The Robot Proof Myth: The Future of Work is Human
There is no killer app that will endure. A technical, single disciplinary skills list for creating a future-proof workforce does not exist. Using our factory pipeline to work where we merely substitute STEM, or any other skills, to create a robot-proof workforce is faulty logic. For example, Upwork is an online platform for freelance work with 12 million registered freelancers and five million registered clients. In early 2019, Upwork released its list of the 20 fastest growing skills – 75 percent of those skills were new to the index in the fourth quarter of 2018. From this, we can see that our old model of codifying and transferring existing skills and predetermined knowledge used to create a deployable workforce once worked in industrial revolutions but falls apart with this speed of change. Advancing technological capabilities will soon be able to achieve anything mentally routine or predictable – perhaps more than half of all current human work tasks. In this reality, the solution is both learning and adapting with a focus on uniquely human, nontechnical skills that enable more meaningful work through augmentation of computerized technologies. The future of work is human. Once we stop lunging at single disciplinary skill sets while and in fear of being replaced by technology, we can focus on developing our uniquely human skills and leverage rising technological capabilities to unleash the potential of humanity.
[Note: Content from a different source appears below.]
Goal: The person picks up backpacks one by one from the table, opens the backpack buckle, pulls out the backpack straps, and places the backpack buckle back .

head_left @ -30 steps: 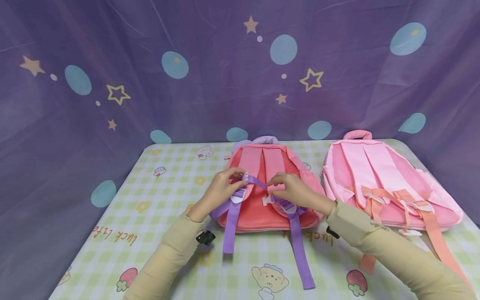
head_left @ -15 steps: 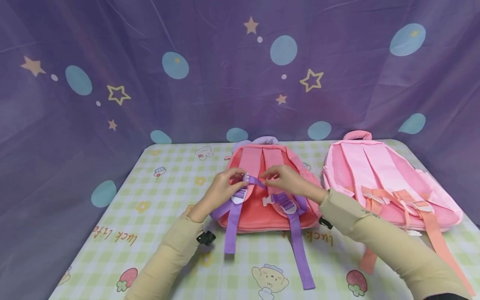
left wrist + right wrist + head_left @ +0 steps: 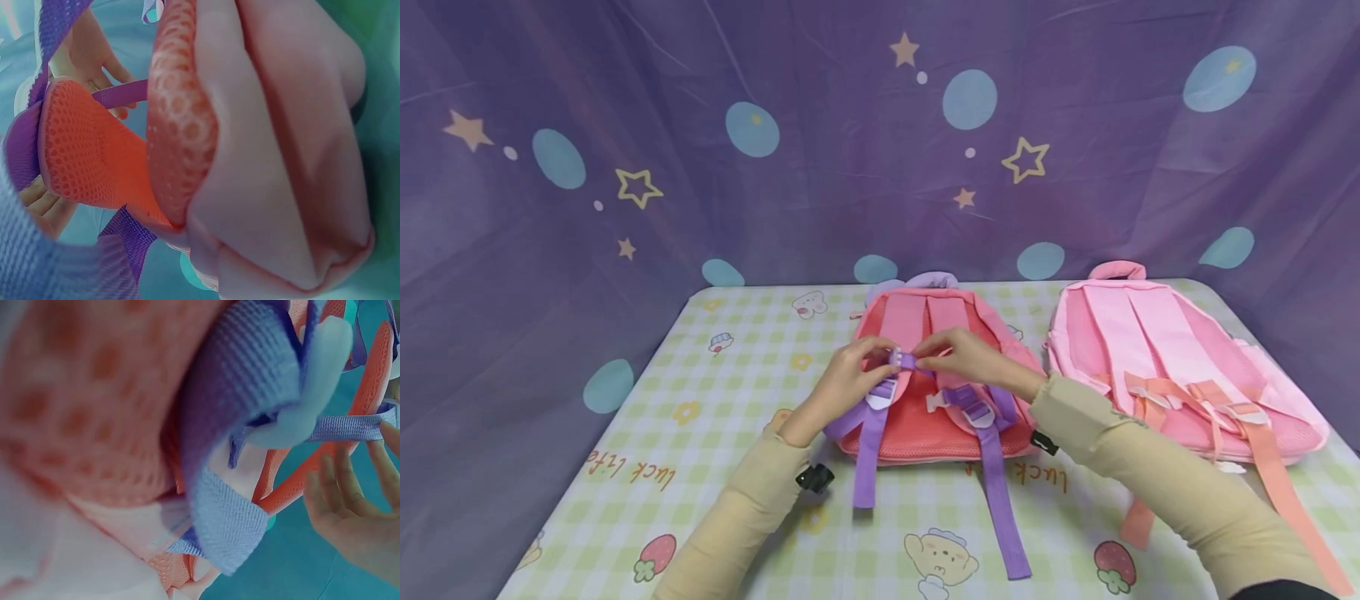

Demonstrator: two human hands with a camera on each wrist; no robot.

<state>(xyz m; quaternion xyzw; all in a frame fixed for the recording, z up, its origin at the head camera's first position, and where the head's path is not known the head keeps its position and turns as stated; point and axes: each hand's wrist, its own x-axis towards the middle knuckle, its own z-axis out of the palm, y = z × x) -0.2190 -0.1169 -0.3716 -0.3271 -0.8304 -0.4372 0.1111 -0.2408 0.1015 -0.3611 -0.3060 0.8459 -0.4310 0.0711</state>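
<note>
A coral-red backpack [image 3: 917, 429] lies with its padded shoulder straps facing up. My left hand [image 3: 844, 379] pinches a small white buckle [image 3: 896, 357] at the end of a narrow purple strap [image 3: 908, 362]. Close beside it, my right hand [image 3: 964, 358] pinches that strap with thumb and fingertips. A second white buckle piece [image 3: 936, 402] hangs free on the right shoulder strap. In the right wrist view, fingers of a hand [image 3: 356, 500] touch purple webbing [image 3: 347, 428]. Backpack fabric fills much of the left wrist view, with the narrow strap [image 3: 122, 94] crossing behind it.
A lighter pink backpack [image 3: 1142, 333] with orange webbing lies to the right. Loose purple strap ends [image 3: 1006, 525] trail toward the front. A green checked cloth [image 3: 737, 417] covers the table, with a purple curtain [image 3: 850, 167] behind.
My right hand has moved left along the narrow strap, from near its right end to beside the buckle. My left hand has kept its hold, nearly still.
</note>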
Leadership, Diversity, and the Identity Crisis
The only thing developing faster than technology is culture. The questions “Who are you?” “What do you do for a living?” and “Where are you from?” are becoming unmoored and less dependable tethers to our core identity. Demographics and social norms are rapidly shifting worldwide, and our once reliable occupational identities, once spanning multiple generations, must now endure a much longer career arc due to increased human longevity. In the developed world, we spend more than 50 percent of our time and attention online creating connections and community in areas different from our physical location. These shifts create friction and, for some, an identity crisis. Leadership through this crisis requires acknowledging and empathizing with individuals navigating these shifts to help them build the resilient and adaptive identities necessary to learn and thrive in the future of work. The future of work requires learning and adaptation, which is not possible if the identity is not resilient.